Nina Sankovitch reminds us that American Revolutionaries would be marching now ...
On February 22, 1770, Christopher Seider, an eleven-year old boy, was shot and killed on the streets of Boston by Ebenezer Richardson, a former informer for the Royal Customs Office. Richardson had come to the aid of a neighbor being harassed by a group of young boys for selling imported British goods. The boys chased Richardson back to his own house and from the attic windows, he shot down into the crowd, killing Seider.
John Adams attended the huge funeral which Sam Adams and his Sons of Liberty planned for Seider. Despite the snow, hail, thunder, and lightning that tormented the mourners that day, close to three thousand people turned out for the funeral, in part to lament the death of a child and in part to protest oppressive British programs in policing the Massachusetts colony, and particularly its largest town, Boston.

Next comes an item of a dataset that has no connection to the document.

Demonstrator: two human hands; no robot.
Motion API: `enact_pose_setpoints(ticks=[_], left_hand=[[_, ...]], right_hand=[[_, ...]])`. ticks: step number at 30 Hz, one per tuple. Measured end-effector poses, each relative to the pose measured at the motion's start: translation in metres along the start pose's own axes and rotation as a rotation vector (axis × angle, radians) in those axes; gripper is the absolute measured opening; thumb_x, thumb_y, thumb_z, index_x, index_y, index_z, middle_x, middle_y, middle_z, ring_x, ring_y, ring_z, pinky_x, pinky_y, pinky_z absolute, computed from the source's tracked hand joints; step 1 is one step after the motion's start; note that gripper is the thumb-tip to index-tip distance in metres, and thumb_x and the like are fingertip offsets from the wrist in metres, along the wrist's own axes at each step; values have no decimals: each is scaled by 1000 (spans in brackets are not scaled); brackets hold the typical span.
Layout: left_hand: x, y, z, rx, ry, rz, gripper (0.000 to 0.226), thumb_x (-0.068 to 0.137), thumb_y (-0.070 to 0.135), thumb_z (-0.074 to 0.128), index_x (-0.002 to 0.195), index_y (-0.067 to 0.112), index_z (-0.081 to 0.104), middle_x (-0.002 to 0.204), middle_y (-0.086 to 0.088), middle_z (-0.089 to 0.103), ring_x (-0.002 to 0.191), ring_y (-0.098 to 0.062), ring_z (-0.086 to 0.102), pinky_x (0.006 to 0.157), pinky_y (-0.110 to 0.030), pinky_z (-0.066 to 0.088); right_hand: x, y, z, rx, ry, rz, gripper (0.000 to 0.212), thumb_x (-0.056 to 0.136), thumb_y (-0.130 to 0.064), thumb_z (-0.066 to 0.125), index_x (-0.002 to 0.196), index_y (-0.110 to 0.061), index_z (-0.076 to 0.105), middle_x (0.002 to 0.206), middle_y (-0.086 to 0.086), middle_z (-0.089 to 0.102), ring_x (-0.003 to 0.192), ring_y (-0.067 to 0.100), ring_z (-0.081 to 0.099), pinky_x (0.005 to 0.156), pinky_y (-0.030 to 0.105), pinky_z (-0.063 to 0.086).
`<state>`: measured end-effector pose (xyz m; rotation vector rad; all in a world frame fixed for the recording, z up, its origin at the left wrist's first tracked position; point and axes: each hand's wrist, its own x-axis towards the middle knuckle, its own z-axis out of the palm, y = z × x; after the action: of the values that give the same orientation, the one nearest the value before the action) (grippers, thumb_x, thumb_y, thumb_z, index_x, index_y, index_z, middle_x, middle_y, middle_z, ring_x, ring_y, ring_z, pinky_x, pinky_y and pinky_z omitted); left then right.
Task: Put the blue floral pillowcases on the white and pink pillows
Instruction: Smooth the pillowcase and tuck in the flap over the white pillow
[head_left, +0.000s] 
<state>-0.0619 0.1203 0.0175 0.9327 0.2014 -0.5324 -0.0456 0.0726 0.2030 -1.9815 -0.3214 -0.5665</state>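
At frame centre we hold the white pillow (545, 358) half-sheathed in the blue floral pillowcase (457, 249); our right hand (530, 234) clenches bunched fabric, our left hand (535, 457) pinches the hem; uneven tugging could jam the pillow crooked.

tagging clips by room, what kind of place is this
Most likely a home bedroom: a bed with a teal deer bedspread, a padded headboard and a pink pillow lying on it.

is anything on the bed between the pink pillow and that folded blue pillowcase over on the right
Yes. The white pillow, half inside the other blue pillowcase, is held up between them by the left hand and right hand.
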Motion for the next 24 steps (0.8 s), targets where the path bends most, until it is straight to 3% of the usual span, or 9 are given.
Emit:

The funeral of Christopher Seider was not the first time the patriots of Boston turned out to protest British oppressions, nor would it be the last. Having studied the protest movements which led to the American Revolution, I see many parallels between what the rebels were fighting for then, and what the protesters who have taken to the streets following the murder of George Floyd are marching for today. The men and women who fanned the flames of the American Revolution — and who I write about in my book, American Rebels –would understand the motivations behind the protests going on now in their hometown of Quincy, their adopted town of Boston, and around the country and the world.
Although I’m not sure what the phrase “Black Lives Matter” would have meant to them, the core complaints which have driven Americans to the streets today are the same ones which drove the American rebels to the streets in the 1760s and ’70s. Brutality of occupying troops; restriction of liberties; failure to protect one’s safety in his or her own home and community; militarization of police forces; lack of accountability of the policing forces: these are all reasons why we march now, and why the American rebels made the difficult — and dangerous decision to rise up against England and fight for independence.